Required work: Write out every line below with no difference at all.

+++ Material provided +++

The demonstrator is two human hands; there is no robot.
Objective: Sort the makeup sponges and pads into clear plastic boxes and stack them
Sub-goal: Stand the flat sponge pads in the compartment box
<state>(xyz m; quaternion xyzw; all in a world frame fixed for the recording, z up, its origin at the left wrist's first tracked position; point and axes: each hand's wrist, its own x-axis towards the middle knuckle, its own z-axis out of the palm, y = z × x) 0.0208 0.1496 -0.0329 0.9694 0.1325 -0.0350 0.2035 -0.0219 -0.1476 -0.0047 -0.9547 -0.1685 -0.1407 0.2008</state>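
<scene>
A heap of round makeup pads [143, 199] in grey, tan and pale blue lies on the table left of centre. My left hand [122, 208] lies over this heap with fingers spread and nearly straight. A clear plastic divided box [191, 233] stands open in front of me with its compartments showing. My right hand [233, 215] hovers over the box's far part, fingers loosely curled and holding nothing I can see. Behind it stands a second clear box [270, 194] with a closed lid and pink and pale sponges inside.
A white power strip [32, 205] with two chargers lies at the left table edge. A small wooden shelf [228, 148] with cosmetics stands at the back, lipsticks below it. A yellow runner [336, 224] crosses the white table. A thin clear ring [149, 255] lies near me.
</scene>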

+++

Written solution:
The demonstrator is two human hands; there is no robot.
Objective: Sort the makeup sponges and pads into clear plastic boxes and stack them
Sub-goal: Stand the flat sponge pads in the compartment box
<state>(xyz m; quaternion xyzw; all in a world frame fixed for the recording, z up, its origin at the left wrist's first tracked position; point and axes: each hand's wrist, its own x-axis towards the middle knuckle, its own z-axis out of the palm, y = z × x) 0.0208 0.1496 -0.0329 0.9694 0.1325 -0.0350 0.2035 -0.0219 -0.1476 -0.0047 -0.9547 -0.1685 -0.1407 0.2008</state>
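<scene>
A heap of round makeup pads [143, 199] in grey, tan and pale blue lies on the table left of centre. My left hand [122, 208] lies over this heap with fingers spread and nearly straight. A clear plastic divided box [191, 233] stands open in front of me with its compartments showing. My right hand [233, 215] hovers over the box's far part, fingers loosely curled and holding nothing I can see. Behind it stands a second clear box [270, 194] with a closed lid and pink and pale sponges inside.
A white power strip [32, 205] with two chargers lies at the left table edge. A small wooden shelf [228, 148] with cosmetics stands at the back, lipsticks below it. A yellow runner [336, 224] crosses the white table. A thin clear ring [149, 255] lies near me.
</scene>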

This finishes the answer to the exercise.